ASSIGNMENT
As the answer, give every line of the records that includes the word "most".

Data excerpts:
::::::

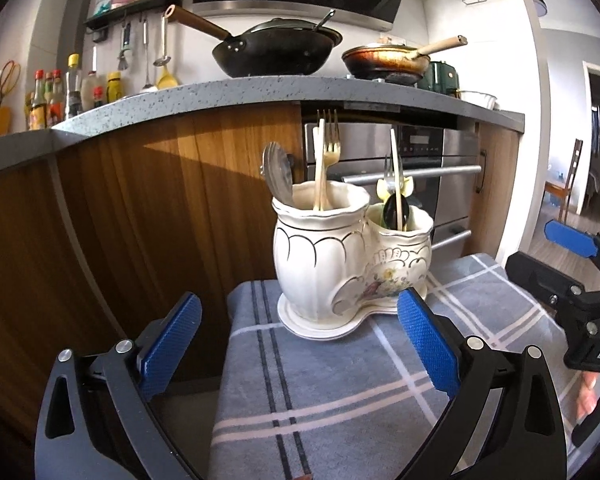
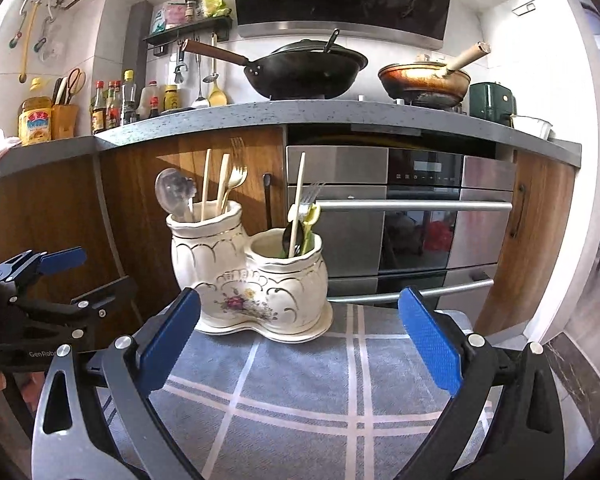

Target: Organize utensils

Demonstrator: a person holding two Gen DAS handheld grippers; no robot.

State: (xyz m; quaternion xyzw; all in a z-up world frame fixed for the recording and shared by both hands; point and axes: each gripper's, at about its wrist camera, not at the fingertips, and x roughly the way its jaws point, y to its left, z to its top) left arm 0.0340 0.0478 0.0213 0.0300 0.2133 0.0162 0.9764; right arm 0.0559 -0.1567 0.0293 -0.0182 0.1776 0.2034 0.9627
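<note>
Utensils (image 2: 224,184) upright in ceramic holder (image 2: 252,280) near cloth's (image 2: 300,400) far edge; both hand-held grippers (image 1: 300,332) (image 2: 300,332) spread wide, empty.

Glossy ceramic holder (image 2: 252,280), matt woven cloth (image 2: 300,392), brushed-steel oven (image 2: 420,220).

Both views: strong fisheye, black vignette at corners, countertop (image 1: 260,90) bowed into arc. Bright daylight from 3 o'clock; wall (image 2: 556,80) at 2 o'clock washed near white. Hard sunlit patch with sharp diagonal shadow edge on wooden cabinet front (image 1: 188,148), 10 o'clock of centre. Glare streaks on oven front (image 2: 420,204). Centre sharp; rims soft, slightly smeared. Near-lens areas at 6 to 8 o'clock dim.
</note>
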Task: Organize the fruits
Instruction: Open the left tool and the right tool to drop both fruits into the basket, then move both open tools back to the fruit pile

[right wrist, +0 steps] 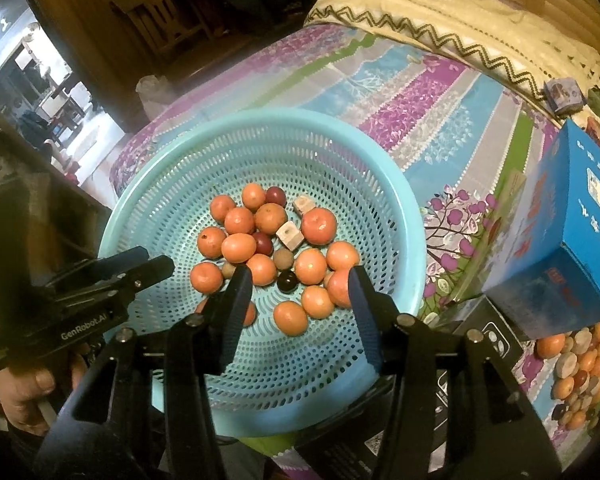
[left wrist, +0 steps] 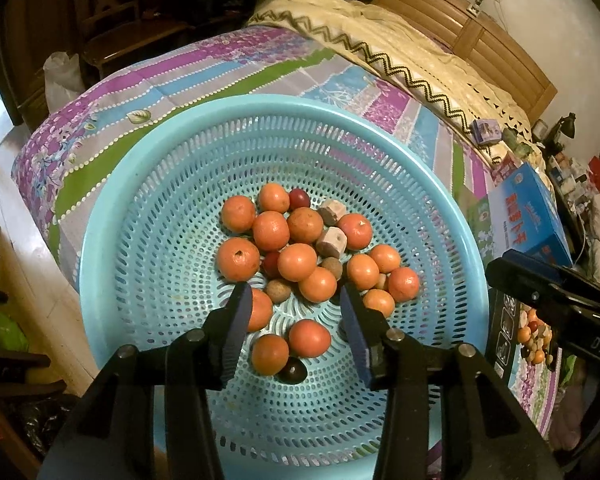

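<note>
Fruit (left wrist: 296,264) lies heaped in the middle of a pale blue plastic basket (left wrist: 140,208) on a bed. Nearest, the left gripper (left wrist: 296,300) hangs over the heap, jaws apart, nothing between them; the right gripper (right wrist: 300,288) does likewise. At three o'clock stands a blue box (right wrist: 572,232). Beyond, at twelve o'clock, spreads the striped bedsheet (left wrist: 204,80), then a cream quilt (left wrist: 380,24).

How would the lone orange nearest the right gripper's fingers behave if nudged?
The orange looks round and smooth, so it would probably roll. It lies apart from the pile on the blue basket, whose floor seems dished, so it would likely settle back toward the middle.
</note>
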Available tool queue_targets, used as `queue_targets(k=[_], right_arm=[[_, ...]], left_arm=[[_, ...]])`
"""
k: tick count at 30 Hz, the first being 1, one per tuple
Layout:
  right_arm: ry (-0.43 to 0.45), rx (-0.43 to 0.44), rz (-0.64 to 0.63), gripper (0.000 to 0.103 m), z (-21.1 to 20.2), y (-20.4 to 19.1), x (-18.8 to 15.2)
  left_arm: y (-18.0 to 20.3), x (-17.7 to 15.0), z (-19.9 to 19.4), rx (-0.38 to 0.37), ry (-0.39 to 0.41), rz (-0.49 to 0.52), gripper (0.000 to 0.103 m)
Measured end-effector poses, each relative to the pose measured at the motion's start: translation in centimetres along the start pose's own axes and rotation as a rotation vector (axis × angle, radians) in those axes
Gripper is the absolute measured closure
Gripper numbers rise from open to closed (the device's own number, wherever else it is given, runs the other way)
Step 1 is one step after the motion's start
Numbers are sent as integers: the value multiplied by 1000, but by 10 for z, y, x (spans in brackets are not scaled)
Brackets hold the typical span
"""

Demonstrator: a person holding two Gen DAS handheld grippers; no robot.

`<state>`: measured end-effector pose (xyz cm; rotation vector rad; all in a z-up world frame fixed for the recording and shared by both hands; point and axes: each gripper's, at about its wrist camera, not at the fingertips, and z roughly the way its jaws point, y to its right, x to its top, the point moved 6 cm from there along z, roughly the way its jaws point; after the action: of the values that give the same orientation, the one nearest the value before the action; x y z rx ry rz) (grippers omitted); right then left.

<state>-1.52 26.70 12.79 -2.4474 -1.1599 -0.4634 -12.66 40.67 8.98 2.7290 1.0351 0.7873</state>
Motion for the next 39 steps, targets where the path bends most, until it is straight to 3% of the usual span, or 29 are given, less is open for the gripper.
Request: queue_targets(k=[21, 25, 29, 32, 34, 37, 39], right_arm=[[44, 13, 15, 50, -9, 9, -4], [119, -3, 18, 41, -25, 13, -6], [241, -59, 16, 35, -51, 21, -17], [320, -92, 25, 34, -70, 31, -31], [371, -124, 31, 33, -84, 41, -44], [432, -173, 51, 22, -103, 59, -66], [464, -219, 79, 22, -115, 78, -89]], left_arm=[[15, -3, 3, 4, -1, 15, 54], [24, -4, 0, -4, 9, 21, 46], [41, -6, -4, -24, 25, 43, 46], [62, -9, -5, -39, 42, 87, 42], [79, -12, -8, -55, 69, 113, 34], [103, -17, -12, -71, 109, 160, 33], [124, -22, -13, -109, 121, 180, 33]])
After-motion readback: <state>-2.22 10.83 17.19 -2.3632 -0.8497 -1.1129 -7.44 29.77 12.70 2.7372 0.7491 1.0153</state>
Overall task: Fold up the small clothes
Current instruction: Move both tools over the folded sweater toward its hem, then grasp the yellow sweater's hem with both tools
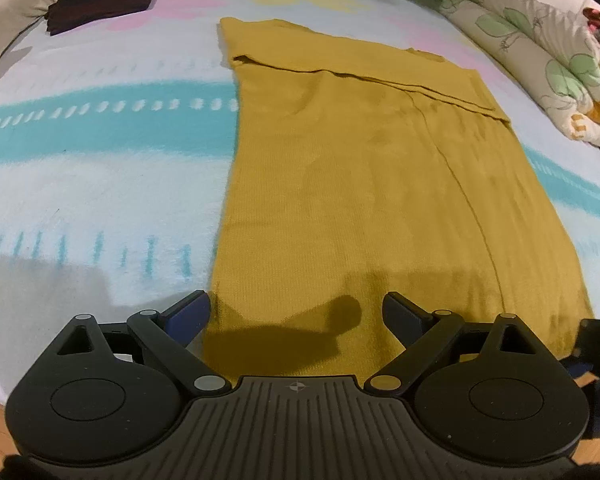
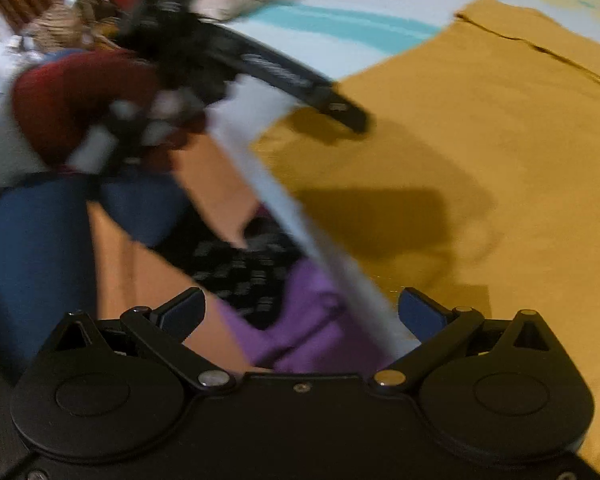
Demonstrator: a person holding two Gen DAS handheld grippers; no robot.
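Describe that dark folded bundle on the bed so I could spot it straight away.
Start from the pale bedspread with turquoise stripes. A large mustard-yellow knitted garment lies flat in the middle; look past its far left corner. There sits the dark maroon folded cloth bundle, the only small, dark, compact thing on the spread.

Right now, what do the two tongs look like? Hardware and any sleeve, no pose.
Both are matte black. Left tongs: two round side housings, angled linkage arms with silver pivot pins, a ribbed centre plate with a small crosshair mark, dark blue pads on the fingers. Right tongs: same build, blue pads, smooth centre plate with one screw. Its view, blurred, shows a dark red sleeve behind the left unit.
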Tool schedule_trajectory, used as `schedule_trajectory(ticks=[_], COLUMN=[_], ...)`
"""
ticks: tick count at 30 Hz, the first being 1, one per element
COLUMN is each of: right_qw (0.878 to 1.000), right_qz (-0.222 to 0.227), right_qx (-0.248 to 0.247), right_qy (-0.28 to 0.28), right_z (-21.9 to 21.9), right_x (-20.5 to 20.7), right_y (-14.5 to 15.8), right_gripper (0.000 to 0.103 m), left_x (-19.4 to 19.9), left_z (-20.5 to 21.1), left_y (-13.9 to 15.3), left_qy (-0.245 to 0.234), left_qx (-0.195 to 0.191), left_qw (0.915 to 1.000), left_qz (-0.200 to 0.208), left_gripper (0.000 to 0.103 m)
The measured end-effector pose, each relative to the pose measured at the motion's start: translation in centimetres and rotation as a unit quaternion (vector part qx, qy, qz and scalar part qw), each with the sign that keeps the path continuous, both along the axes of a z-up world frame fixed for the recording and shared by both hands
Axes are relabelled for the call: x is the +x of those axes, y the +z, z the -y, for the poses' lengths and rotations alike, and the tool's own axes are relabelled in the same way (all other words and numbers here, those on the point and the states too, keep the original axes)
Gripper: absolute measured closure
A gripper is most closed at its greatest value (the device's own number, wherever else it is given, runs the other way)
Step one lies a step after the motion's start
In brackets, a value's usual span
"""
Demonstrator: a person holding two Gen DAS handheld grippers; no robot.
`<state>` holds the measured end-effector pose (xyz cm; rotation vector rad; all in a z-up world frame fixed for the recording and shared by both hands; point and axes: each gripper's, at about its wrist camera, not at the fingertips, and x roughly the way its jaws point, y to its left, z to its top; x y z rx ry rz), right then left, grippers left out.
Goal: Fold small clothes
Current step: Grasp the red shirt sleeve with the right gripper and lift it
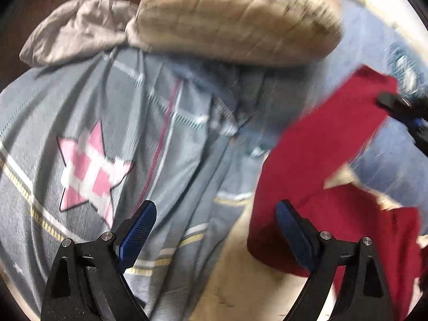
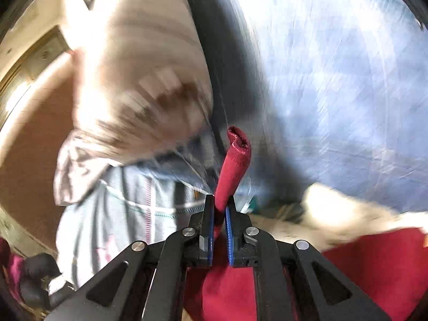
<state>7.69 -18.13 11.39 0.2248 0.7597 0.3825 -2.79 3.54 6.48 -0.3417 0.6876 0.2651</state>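
Observation:
A small red garment (image 1: 329,165) hangs lifted on the right of the left wrist view. My right gripper (image 1: 393,103) pinches its upper corner there. In the right wrist view my right gripper (image 2: 220,206) is shut on a fold of the red garment (image 2: 235,160), with a hemmed edge sticking up past the fingertips and more red cloth hanging below. My left gripper (image 1: 215,214) is open and empty, just left of the garment's lower part, above the bedding.
A grey-blue bedsheet (image 1: 107,123) with a pink checked star (image 1: 91,168) covers the bed. A beige striped pillow (image 1: 235,18) and a grey cloth (image 1: 77,29) lie at the far side. A cream blanket (image 1: 248,289) lies under the garment. Both views are motion-blurred.

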Motion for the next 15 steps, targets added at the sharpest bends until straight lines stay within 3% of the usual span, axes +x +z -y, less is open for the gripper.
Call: schedule_trajectory(ticks=[3, 7, 11, 15], right_qw=[0.999, 0.994, 0.985, 0.971], right_qz=[0.034, 0.061, 0.049, -0.002], right_qx=[-0.010, -0.040, -0.089, -0.140], right_qy=[-0.025, -0.079, -0.137, -0.193], right_z=[2.9, 8.0, 12.8, 17.1], right_x=[-2.7, -6.7, -10.2, -11.7], right_y=[4.4, 7.1, 5.9, 1.5], right_gripper=[0.096, 0.096, 0.096, 0.096], left_x=[-1.3, -2.0, -1.6, -0.3], left_z=[0.2, 0.3, 1.3, 3.9], left_y=[0.9, 0.5, 0.1, 0.0], left_qy=[-0.023, -0.033, -0.048, -0.084], left_qx=[-0.012, -0.005, -0.001, 0.024], left_qw=[0.9990, 0.9990, 0.9986, 0.9960], left_qz=[0.038, 0.031, 0.023, 0.018], left_gripper=[0.012, 0.012, 0.012, 0.012])
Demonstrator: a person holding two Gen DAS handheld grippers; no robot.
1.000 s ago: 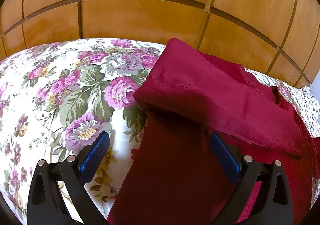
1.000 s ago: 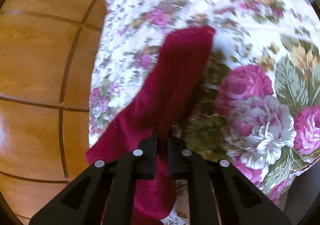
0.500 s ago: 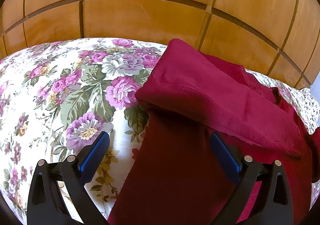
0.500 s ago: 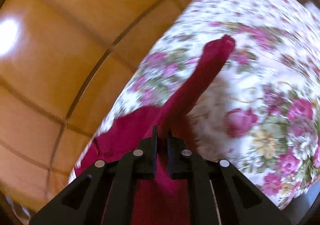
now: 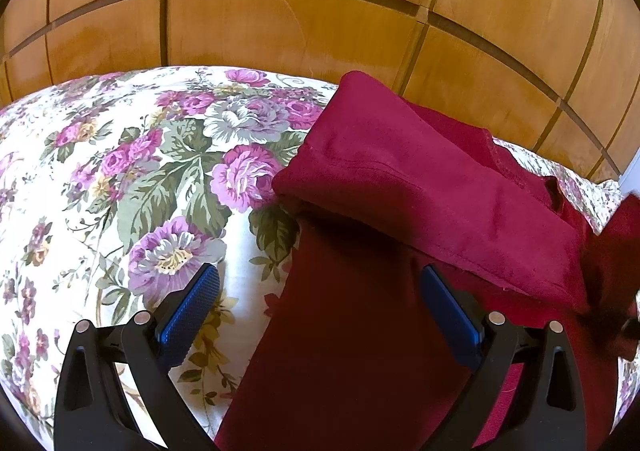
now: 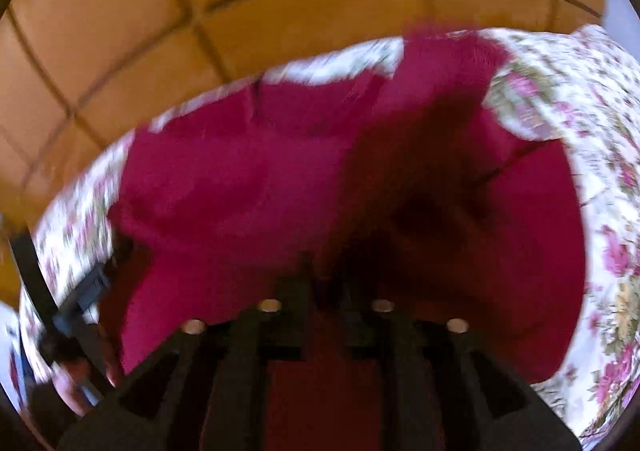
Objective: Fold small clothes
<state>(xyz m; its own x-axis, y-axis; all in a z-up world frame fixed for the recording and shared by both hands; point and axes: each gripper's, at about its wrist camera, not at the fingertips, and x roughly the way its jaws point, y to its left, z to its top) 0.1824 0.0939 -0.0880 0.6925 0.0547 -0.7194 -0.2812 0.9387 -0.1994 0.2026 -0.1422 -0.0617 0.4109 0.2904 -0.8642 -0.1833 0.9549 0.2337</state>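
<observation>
A dark red garment (image 5: 420, 187) lies on the flowered bedsheet (image 5: 120, 171), one part folded over across its top. My left gripper (image 5: 320, 303) hovers open over the garment's left edge, its blue pads (image 5: 192, 307) apart with nothing pinched. The right wrist view is blurred: my right gripper (image 6: 326, 271) hangs low over the red garment (image 6: 248, 171), its jaws opening with a narrow gap and red cloth right under and ahead of them. I cannot tell whether any fold still sits between its pads. A blurred flap of red cloth (image 5: 616, 243) shows at the right edge of the left wrist view.
A wooden panelled headboard (image 5: 300, 23) rises right behind the bed. The sheet drops away at its far edge (image 6: 580, 63). In the right wrist view the left gripper (image 6: 80, 303) and the hand (image 6: 68, 383) holding it appear blurred at lower left.
My right gripper swept across the bed carrying a strip of red cloth, rolled, and now sits over the garment's body with its jaws slightly parted. The left gripper stayed still.
</observation>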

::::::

SOLUTION
Motion for the next 39 steps, targets where the path bends most, until it is straight to 3% of the usual span, or 29 are given, less is open for the gripper.
A gripper is most closed at its greatest value (the device's own number, wherever else it is given, runs the other way)

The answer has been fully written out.